# [WHAT IS REQUIRED]
Print the listing below word for word, but drop any pictures it contains.

---------- SUPPLIED MATERIAL ----------

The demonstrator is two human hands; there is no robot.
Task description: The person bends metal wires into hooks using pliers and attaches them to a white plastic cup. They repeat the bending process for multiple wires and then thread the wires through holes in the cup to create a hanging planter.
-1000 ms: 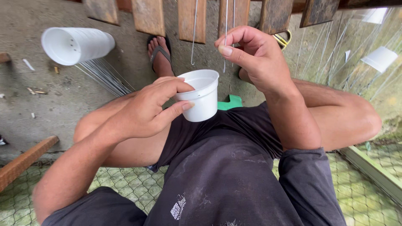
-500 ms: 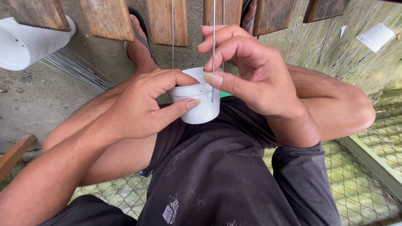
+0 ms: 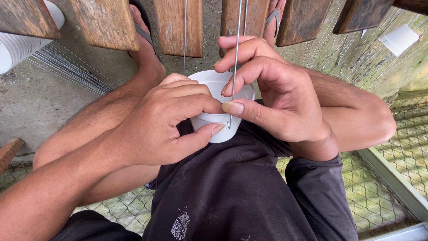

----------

# [RESULT]
The demonstrator is two human hands; there is no robot.
Task description: The person bends metal wires into hooks using pliers and attaches them to a white plastic cup. They repeat the bending process for multiple wires and then thread the wires through holes in the cup to create a hanging planter.
-1000 ms: 
-500 ms: 
+0 ms: 

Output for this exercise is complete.